I remember walking, tourist-like, through an old cemetery in
Savanah, Georgia on a weekend road trip while at FLETC. I just like old cemeteries.
One of the saddest benevolent lies is found there: “Gone but not forgotten”. As
I scanned the ancient headstones, I notice that there seemed to be one that had
garnered special attention. I moved closer and began to read that this was the
resting place of the remains of one Button Gwinnet, one of the original signers
of the Declaration of Independence. I inhaled with whispered “Wow” and suddenly
felt that I was on an especially sacred patch of ground.
There is hardly a culture where remembrance is not a part. As
the son of a WWII soldier part of my DNA is saluting the flag, wearing the
poppy pin, and standing at attention at somber ceremonies remembering the
fallen. We are compelled to remember our heroes. Even our collective American
guilt over our treatment of our Vietnam soldiers blossomed into yellow ribbons
for our Iraq war veterans and we finally invited those Vietnam conflict era
veterans to the party.
When a police officer dies, we offer a final parade more
massive than any Presidential motorcade. Their name is engraved in our nation’s
capital and perhaps in state and local monuments. Even in the current era of
hostility toward law enforcement, local communities find an outpouring of
support when a police officer is killed. Flowers, cards, and teddy bears cover
the places where the blood was spilled.
And that is as it should be. Never forget. Never forget.

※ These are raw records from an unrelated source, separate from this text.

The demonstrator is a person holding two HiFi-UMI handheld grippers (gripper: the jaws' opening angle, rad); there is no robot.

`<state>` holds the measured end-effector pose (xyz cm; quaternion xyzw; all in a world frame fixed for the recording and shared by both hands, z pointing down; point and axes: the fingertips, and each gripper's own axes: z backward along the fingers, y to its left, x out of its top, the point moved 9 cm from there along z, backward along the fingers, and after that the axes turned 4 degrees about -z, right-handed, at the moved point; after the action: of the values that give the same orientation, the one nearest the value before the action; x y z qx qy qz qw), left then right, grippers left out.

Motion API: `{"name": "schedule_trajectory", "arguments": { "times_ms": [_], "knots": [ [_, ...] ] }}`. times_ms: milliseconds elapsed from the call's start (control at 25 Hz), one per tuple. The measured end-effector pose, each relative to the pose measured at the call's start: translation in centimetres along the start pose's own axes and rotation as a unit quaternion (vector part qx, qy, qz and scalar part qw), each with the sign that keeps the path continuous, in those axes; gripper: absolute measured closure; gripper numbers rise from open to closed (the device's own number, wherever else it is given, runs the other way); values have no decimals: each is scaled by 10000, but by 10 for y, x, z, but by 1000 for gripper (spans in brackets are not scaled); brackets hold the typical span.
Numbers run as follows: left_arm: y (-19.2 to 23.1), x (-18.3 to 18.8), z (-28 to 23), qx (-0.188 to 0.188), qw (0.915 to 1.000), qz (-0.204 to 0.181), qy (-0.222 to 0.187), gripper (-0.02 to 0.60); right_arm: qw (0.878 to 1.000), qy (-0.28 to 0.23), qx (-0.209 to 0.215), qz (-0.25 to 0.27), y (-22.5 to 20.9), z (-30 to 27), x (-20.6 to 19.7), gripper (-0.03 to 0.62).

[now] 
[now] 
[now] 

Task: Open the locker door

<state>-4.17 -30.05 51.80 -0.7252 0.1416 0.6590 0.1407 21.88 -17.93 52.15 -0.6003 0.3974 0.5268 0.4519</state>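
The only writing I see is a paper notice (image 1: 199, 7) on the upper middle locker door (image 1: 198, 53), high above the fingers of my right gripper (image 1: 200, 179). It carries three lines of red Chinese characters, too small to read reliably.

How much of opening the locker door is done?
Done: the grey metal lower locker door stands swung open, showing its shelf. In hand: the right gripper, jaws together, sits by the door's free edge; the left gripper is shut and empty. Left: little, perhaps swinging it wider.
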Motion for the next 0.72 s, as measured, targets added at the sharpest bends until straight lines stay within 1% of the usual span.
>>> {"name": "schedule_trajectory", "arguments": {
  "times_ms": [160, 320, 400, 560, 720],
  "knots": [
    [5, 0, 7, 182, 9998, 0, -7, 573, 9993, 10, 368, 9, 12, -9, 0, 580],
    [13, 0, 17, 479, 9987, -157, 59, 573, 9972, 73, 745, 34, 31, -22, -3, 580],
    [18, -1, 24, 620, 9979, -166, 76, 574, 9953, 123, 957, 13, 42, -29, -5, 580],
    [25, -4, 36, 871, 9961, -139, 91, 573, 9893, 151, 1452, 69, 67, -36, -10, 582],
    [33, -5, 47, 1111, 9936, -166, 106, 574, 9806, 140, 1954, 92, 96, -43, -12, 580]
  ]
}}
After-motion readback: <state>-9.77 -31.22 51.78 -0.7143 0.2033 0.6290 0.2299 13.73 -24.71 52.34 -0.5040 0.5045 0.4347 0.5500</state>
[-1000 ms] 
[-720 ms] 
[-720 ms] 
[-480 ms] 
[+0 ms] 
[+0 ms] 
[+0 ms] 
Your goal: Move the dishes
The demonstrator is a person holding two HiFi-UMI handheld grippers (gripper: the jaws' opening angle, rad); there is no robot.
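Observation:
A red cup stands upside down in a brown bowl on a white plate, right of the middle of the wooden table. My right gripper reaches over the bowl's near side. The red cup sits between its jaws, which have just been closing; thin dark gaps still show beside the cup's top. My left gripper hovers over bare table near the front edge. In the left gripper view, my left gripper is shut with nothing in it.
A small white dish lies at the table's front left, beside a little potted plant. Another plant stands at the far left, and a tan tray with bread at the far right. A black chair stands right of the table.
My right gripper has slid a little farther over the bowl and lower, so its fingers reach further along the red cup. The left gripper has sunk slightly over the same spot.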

Then we look around at those memorials and see in the crowd
the wheelchair bound former police officer whose career was derailed by a line
of duty injury. We see those with the slight, tell-tale limp of a prosthetic. We
see one with the stoic expression well practiced to mask the pulsing winces of
chronic pain. We don’t see the ones still in their hospital beds attached to
tubes and monitors. We don’t see the ones at the rehab center learning how to
walk again. We don’t see the ones whose injuries were once described in the
newspaper as “non-life threatening” sitting in the darkness trying to talk
their own brain out of a panic.
It’s not a competition between those survivors of a line of
duty death of a loved one and those who are called into a life of caring for a
living survivor. Children left without a mother or father, and children whose
lives have also been changed and now must adjust to a mother or father who
simply cannot be who they once were, have their own grief and loss to bear. It
isn’t fair to measure the feeling of abandonment by the family of a line of
duty death when the thin blue line breaks with the passage of time against the feeling
of abandonment when an officer’s injury makes them of no use to their agency
and they become unemployed and uninsured.

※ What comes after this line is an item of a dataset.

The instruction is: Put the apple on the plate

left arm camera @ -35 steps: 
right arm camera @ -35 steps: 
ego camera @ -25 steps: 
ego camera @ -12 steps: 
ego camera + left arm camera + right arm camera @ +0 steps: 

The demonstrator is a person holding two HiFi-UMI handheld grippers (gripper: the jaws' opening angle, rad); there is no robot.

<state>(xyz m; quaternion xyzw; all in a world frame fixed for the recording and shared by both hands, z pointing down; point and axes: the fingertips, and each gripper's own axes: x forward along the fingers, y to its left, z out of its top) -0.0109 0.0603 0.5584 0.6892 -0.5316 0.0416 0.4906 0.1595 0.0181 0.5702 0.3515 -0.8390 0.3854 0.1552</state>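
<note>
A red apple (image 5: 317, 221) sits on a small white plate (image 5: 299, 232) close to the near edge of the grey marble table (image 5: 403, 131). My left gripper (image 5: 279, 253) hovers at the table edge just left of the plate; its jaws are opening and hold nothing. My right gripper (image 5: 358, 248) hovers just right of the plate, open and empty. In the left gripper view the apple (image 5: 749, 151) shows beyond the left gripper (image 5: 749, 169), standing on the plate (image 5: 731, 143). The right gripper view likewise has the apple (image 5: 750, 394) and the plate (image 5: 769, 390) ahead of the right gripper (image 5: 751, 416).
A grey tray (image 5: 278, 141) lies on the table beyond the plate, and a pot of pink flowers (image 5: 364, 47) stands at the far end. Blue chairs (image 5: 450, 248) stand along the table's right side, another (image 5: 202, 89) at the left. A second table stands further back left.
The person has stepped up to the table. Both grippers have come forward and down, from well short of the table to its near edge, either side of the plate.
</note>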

But for the catastrophically injured to be forgotten during
a time declared by Presidential proclamation to be devoted to both the dead and
wounded is for us to fail in our remembrance of the totality of heroism and
sacrifice.
To forget those law enforcement veterans robs our culture, both as a
profession and as a nation, of the completeness of our honor to those who have
served with utmost devotion.
If we forget the hurting of any hero, we may
forget the fullness of our own willingness to give all. For behind every dead
and wounded police officer stands the living, serving, able ones ready to make
that same journey out of safety and into danger. We see it every day. Only by
honoring all of those who have given much can we stand resolute to carry on.
*Police week honors the fallen. Let us also honor and help
those who fell and are still working to rise up again.